◆ **WHAT TO DO**
Output all of the entries exactly as they are given.

◆ **RECORDS FOR THE TASK**
══════════════════════════════
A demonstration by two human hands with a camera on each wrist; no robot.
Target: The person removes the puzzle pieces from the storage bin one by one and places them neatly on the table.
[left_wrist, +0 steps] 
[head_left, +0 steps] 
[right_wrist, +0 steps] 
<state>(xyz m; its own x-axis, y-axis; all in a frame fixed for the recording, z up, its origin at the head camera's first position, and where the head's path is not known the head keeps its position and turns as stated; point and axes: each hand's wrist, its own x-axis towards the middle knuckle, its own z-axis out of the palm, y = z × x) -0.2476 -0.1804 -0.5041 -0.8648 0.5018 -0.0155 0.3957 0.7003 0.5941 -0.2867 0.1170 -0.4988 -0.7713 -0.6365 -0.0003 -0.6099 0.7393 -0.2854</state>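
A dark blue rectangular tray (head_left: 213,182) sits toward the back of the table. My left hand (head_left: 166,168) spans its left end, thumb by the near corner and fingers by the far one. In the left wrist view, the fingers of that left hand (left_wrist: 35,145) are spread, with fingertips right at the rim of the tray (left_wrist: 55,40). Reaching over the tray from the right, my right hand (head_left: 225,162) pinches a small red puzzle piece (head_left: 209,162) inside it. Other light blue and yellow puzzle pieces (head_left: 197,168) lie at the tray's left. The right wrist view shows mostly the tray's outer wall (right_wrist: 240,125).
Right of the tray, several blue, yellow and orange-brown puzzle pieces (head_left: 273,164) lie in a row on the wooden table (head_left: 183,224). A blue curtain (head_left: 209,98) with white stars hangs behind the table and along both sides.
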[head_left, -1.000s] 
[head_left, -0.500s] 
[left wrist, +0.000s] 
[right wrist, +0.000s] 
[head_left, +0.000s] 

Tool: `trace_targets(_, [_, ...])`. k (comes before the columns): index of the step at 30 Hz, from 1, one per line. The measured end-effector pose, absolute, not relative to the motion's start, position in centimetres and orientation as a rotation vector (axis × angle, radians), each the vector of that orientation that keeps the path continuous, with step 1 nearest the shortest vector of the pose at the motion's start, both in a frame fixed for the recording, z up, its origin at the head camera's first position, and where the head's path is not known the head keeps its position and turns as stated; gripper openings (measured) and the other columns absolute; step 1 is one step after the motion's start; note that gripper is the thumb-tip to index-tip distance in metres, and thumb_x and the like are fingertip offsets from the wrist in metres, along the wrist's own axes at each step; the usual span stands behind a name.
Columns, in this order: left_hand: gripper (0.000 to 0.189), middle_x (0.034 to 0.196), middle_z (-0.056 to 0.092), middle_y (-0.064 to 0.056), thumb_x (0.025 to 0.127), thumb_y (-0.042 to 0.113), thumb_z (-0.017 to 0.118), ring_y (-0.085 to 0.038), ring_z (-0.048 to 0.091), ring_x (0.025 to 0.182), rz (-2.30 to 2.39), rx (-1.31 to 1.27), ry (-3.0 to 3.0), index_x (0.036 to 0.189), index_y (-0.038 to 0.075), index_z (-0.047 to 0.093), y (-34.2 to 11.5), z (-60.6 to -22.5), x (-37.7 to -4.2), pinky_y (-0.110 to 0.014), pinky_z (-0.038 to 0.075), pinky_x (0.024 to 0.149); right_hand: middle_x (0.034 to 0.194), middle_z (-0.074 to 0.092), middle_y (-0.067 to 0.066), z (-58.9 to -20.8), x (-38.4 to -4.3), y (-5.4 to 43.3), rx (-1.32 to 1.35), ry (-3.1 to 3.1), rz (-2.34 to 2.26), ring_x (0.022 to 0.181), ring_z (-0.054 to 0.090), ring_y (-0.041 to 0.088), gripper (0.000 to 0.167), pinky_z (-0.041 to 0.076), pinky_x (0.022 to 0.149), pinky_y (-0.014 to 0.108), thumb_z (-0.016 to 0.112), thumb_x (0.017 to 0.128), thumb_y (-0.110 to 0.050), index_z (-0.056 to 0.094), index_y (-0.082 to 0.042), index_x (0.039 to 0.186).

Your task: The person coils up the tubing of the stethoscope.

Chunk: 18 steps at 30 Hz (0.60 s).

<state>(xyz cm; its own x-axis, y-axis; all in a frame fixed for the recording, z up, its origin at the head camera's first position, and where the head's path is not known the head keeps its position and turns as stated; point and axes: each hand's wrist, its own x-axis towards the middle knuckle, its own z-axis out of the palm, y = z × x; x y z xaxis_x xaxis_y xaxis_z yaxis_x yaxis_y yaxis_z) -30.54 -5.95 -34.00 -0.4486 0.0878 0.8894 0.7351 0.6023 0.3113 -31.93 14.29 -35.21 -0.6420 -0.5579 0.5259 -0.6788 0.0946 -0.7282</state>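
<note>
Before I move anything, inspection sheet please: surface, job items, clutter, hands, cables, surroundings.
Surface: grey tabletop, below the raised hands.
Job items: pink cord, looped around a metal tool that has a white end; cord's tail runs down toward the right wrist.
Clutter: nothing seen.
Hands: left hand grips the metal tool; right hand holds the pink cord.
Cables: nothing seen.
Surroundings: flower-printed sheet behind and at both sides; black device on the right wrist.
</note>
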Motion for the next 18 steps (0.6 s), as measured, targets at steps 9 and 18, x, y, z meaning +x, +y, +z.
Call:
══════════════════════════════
◆ **WRITTEN RESPONSE**
A demonstration by two human hands with a camera on each wrist; no robot.
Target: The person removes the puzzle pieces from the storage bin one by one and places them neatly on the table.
[left_wrist, +0 steps] 
[head_left, +0 steps] 
[right_wrist, +0 steps] 
<state>(xyz m; its own x-axis, y-axis; all in a frame fixed for the recording, z up, its origin at the head camera's first position, and where the head's path is not known the head keeps its position and turns as stated; point and axes: each hand's wrist, its own x-axis towards the middle knuckle, its own z-axis out of the palm, y = z × x) -0.2476 -0.1804 -0.5041 -0.8648 0.5018 -0.0155 0.3957 0.7003 0.5941 -0.2867 0.1170 -0.4988 -0.7713 -0.6365 -0.0003 -0.6099 0.7393 -0.2854</state>
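A dark blue rectangular tray (head_left: 213,182) sits toward the back of the table. My left hand (head_left: 166,168) spans its left end, thumb by the near corner and fingers by the far one. In the left wrist view, the fingers of that left hand (left_wrist: 35,145) are spread, with fingertips right at the rim of the tray (left_wrist: 55,40). Reaching over the tray from the right, my right hand (head_left: 225,162) pinches a small red puzzle piece (head_left: 209,162) inside it. Other light blue and yellow puzzle pieces (head_left: 197,168) lie at the tray's left. The right wrist view shows mostly the tray's outer wall (right_wrist: 240,125).
Right of the tray, several blue, yellow and orange-brown puzzle pieces (head_left: 273,164) lie in a row on the wooden table (head_left: 183,224). A blue curtain (head_left: 209,98) with white stars hangs behind the table and along both sides.
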[head_left, -1.000s] 
[head_left, -0.500s] 
[left wrist, +0.000s] 
[right wrist, +0.000s] 
[head_left, +0.000s] 

Tool: `trace_targets(_, [_, ...])`. k (comes before the columns): index of the step at 30 Hz, from 1, one per line. The measured end-effector pose, absolute, not relative to the motion's start, position in centimetres and orientation as a rotation vector (axis × angle, radians), each the vector of that orientation that keeps the path continuous, with step 1 nearest the shortest vector of the pose at the motion's start, both in a frame fixed for the recording, z up, its origin at the head camera's first position, and where the head's path is not known the head keeps its position and turns as stated; gripper openings (measured) and the other columns absolute; step 1 is one step after the motion's start; note that gripper is the thumb-tip to index-tip distance in metres, and thumb_x and the like are fingertip offsets from the wrist in metres, along the wrist's own axes at each step; the usual span stands behind a name.
Columns, in this order: left_hand: gripper (0.000 to 0.189), middle_x (0.034 to 0.196), middle_z (-0.056 to 0.092), middle_y (-0.064 to 0.056), thumb_x (0.025 to 0.127), thumb_y (-0.042 to 0.113), thumb_z (-0.017 to 0.118), ring_y (-0.085 to 0.038), ring_z (-0.048 to 0.091), ring_x (0.025 to 0.182), rz (-2.30 to 2.39), rx (-1.31 to 1.27), ry (-3.0 to 3.0), index_x (0.036 to 0.189), index_y (-0.038 to 0.075), index_z (-0.047 to 0.093), y (-34.2 to 11.5), z (-60.6 to -22.5), x (-37.7 to -4.2), pinky_y (-0.110 to 0.014), pinky_z (-0.038 to 0.075), pinky_x (0.024 to 0.149); right_hand: middle_x (0.034 to 0.194), middle_z (-0.074 to 0.092), middle_y (-0.067 to 0.066), z (-58.9 to -20.8), x (-38.4 to -4.3), y (-5.4 to 43.3), rx (-1.32 to 1.35), ry (-3.1 to 3.1), rz (-2.34 to 2.26), ring_x (0.022 to 0.181), ring_z (-0.054 to 0.090), ring_y (-0.041 to 0.088), gripper (0.000 to 0.167), pinky_z (-0.041 to 0.076), pinky_x (0.022 to 0.149), pinky_y (-0.014 to 0.108), thumb_z (-0.016 to 0.112), thumb_x (0.017 to 0.128), thumb_y (-0.110 to 0.050), index_z (-0.056 to 0.094), index_y (-0.082 to 0.042), index_x (0.039 to 0.186).

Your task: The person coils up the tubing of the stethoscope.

Chunk: 18 steps at 30 Hz (0.60 s).

<state>(xyz cm; its own x-axis, y-axis; all in a frame fixed for the recording, z up, its origin at the head camera's first position, and where the head's path is not known the head keeps its position and turns as stated; point and axes: each hand's wrist, its own x-axis towards the middle knuckle, its own z-axis out of the palm, y = z × x; x y z xaxis_x xaxis_y xaxis_z yaxis_x yaxis_y yaxis_z) -30.54 -5.95 -34.00 -0.4486 0.0878 0.8894 0.7351 0.6023 0.3113 -31.93 14.29 -35.21 -0.6420 -0.5579 0.5259 -0.6788 0.0946 -0.7282</state>
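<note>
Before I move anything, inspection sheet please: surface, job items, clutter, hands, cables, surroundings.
Surface: grey tabletop, below the raised hands.
Job items: pink cord, looped around a metal tool that has a white end; cord's tail runs down toward the right wrist.
Clutter: nothing seen.
Hands: left hand grips the metal tool; right hand holds the pink cord.
Cables: nothing seen.
Surroundings: flower-printed sheet behind and at both sides; black device on the right wrist.
</note>
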Motion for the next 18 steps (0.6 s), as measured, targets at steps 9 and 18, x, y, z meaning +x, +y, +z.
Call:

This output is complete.